Meeting. A Rimini si riesce a parlare di Pnrr senza slogan

Di Emanuele Boffi
23 Agosto 2022
Incontro con sette presidenti di Regione, molto consapevoli di aver a disposizione una montagna di denaro e del rischio di sprecarla
Meeting Pnrr

Meeting Pnrr

È vero quel che hanno a più riprese notato durante l’incontro “Il Pnrr: sviluppo e valorizzazione del territorio” il professore Andrea Simonicini e il giornalista Roberto Inciocchi: solo al Meeting di Rimini può succedere che, in piena campagna elettorale, sette presidenti di Regione mettano da parte gli slogan di partito e parlino apertis verbis di ciò che il Piano rappresenta per il Paese in termini di opportunità e di problematiche.

Accade così che sul palco calcato da Francesco Acquaroli (Marche), Stefano Bonaccini (Emilia Romagna), Attilio Fontana, (Lombardia), Maurizio Fugatti (Provincia Trento) Eugenio Giani (Toscana), Donatella Tesei (Umbria) e Giovanni Toti (Liguria) si discuta di soldi, progetti e grandi difficoltà di una sfida che, se falliamo, manderà gambe all’aria l’Italia.

Una montagna di denaro

La prima osservazione da fare è che tutti i presidenti, con parole diverse, hanno espresso il medesimo concetto: il Pnnr è una occasione storica irripetibile. Mai, nemmeno ai tempi del Piano Marshall, l’Italia ha goduto di un così grande afflusso di denaro, 200 miliardi di euro.

Ergo, uno, non ci sono più scuse per dire che «non ci sono i soldi per fare le cose»; due, i progetti vanno assolutamente portati a termine; tre, sono quattrini da far fruttare perché ce li ha dati l’Europa (cui da oggi ci leghiamo mani e piedi, ha detto in buona sostanza Toti) e di cui è giusto che rendiamo conto.

Capitale umano

Ogni presidente ha dettagliato quali sono gli obbiettivi della propria Regione (sanitari e infrastrutturali, per la maggiore) e tutti hanno convenuto che i problemi maggiori sono quattro:

A) puoi anche fare ospedali e case di comunità bellissime, ma se poi non hai medici e infermieri, hai costruito solo meravigliose cattedrali vuote. Quindi il problema del Pnrr non è solo economico, ma di scelte da prendere sul capitale umano, sulla possibilità di investire sulle persone, sulle loro capacità e professionalità.

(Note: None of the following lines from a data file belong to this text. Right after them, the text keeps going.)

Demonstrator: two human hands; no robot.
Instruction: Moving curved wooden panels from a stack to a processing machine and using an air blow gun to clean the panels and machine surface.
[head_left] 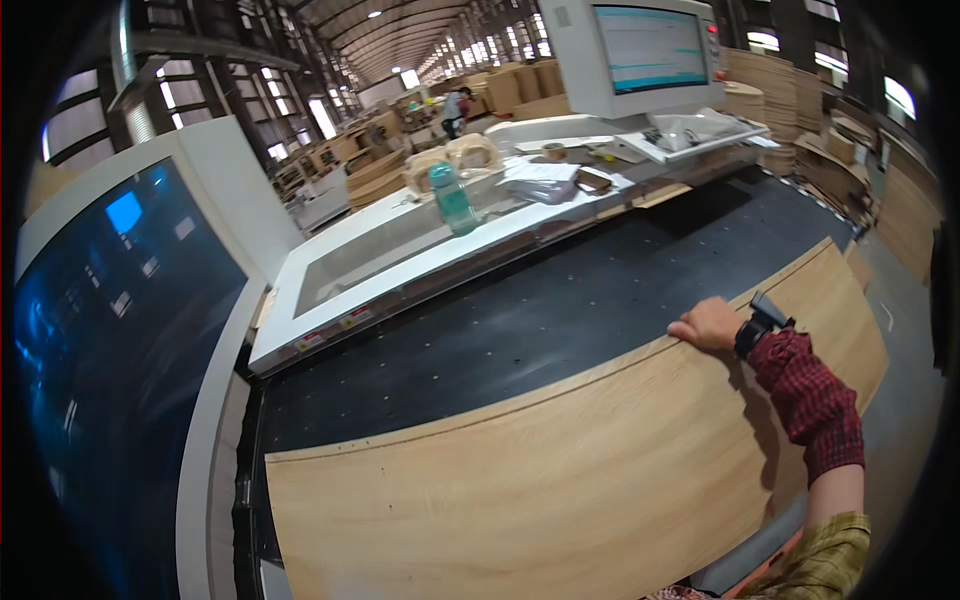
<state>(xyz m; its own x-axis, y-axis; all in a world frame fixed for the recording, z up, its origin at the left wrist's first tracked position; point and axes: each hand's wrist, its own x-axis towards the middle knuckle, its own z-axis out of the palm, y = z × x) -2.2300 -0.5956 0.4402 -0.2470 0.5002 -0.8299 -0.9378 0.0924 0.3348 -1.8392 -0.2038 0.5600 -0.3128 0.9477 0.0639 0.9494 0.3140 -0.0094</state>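
Note:
A broad, pale plywood panel point(520, 480) lies across the dark machine bed point(480, 340), with a thin dark line running just inside its far edge. My right hand point(712, 325) is closed over that far edge, right of the panel's middle, its fingers curled and partly hidden. A black strap with a dark device point(765, 315) sits at the wrist, above a red checked sleeve. My left hand is out of the picture.
A white machine housing with a dark glossy panel point(120, 380) rises on the left. Beyond the bed, a white ledge carries a green bottle point(453, 200), papers and a phone-like dark item point(593, 181). A monitor point(650, 50) stands behind. Stacked boards and a distant person point(456, 112) are farther back.

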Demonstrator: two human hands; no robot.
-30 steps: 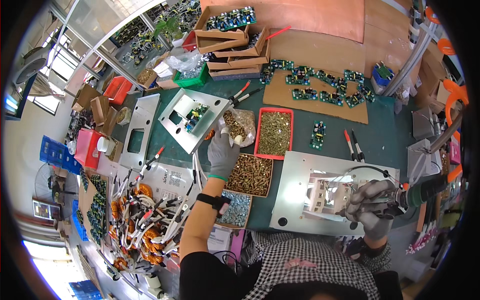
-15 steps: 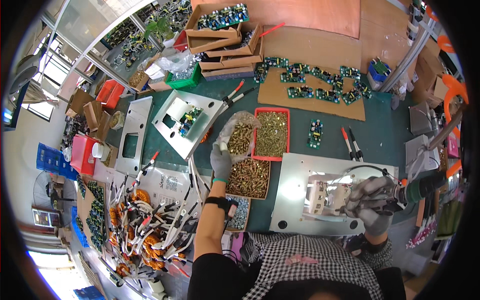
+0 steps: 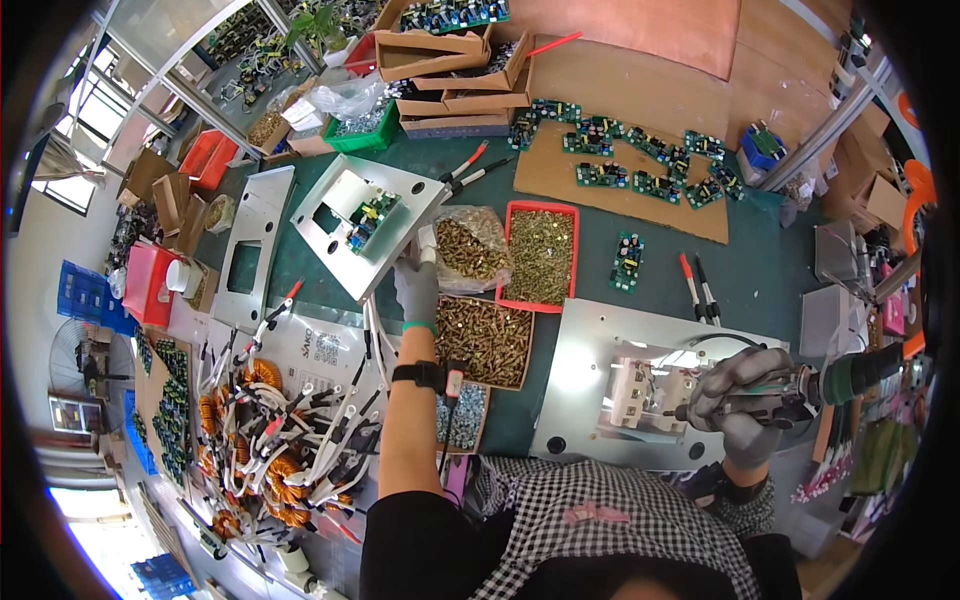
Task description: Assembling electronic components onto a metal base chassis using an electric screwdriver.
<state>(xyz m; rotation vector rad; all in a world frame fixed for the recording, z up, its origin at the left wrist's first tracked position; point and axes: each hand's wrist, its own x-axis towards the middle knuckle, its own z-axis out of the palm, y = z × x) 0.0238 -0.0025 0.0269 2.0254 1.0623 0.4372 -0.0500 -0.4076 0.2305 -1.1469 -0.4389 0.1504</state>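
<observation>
While the gloved right hand [image 3: 748, 408] stays wrapped tight around the electric screwdriver [image 3: 790, 385] at lower right, the left hand [image 3: 415, 285], fingers curled at the bag of screws [image 3: 470, 247] mid-frame, should pinch just one screw; whether it holds any, I cannot tell.

Beyond the left hand's fingertips stand stacked cardboard boxes [image 3: 455, 60] and a green bin [image 3: 360, 128] — far up the bench. Out to that hand's left sit a red tray [image 3: 207, 158] and a pink box [image 3: 152, 283]. Below its forearm lies a tangle of orange coils and white wires [image 3: 275, 430]. Above the right hand, green circuit boards [image 3: 640, 170] rest on cardboard, with red-handled tools [image 3: 700, 285] nearer.
</observation>
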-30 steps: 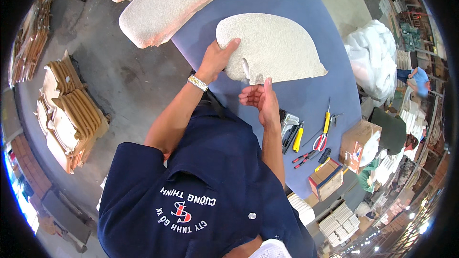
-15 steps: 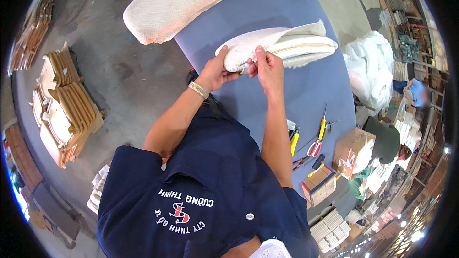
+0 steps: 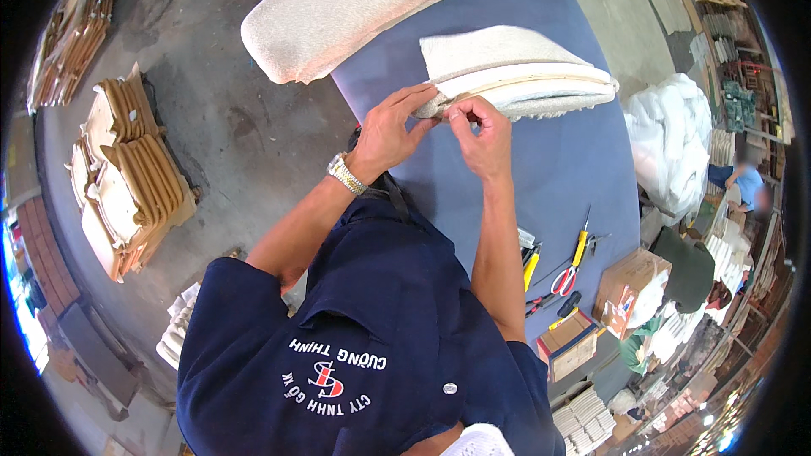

B) I progetti finanziati corrono un rischio: la crisi energetica e l’inflazione hanno fatto aumentare i costi delle materie prime mettendo in difficoltà le aziende. E se poi le gare vanno deserte?

C) Specialmente nei piccoli Comuni il personale è ridotto all’osso e fatica a “mettere a terra” i progetti.

D) Va bene confrontarsi con tutti, ma poi la politica deve decidere perché il fattore tempo è importantissimo. Quindi sì al “modello Genova” usato per ricostruire il ponte perché non ci si perda a dar retta ai mille comitati “no tutto”.

Nota bene di Fugatti: se oggi non abbiamo medici è perché abbiamo un problema di natalità che è figlio di scelte politiche del passato. Già. Ci vorrebbe un Pnrr per le culle. Qualcuno ci ha mai pensato?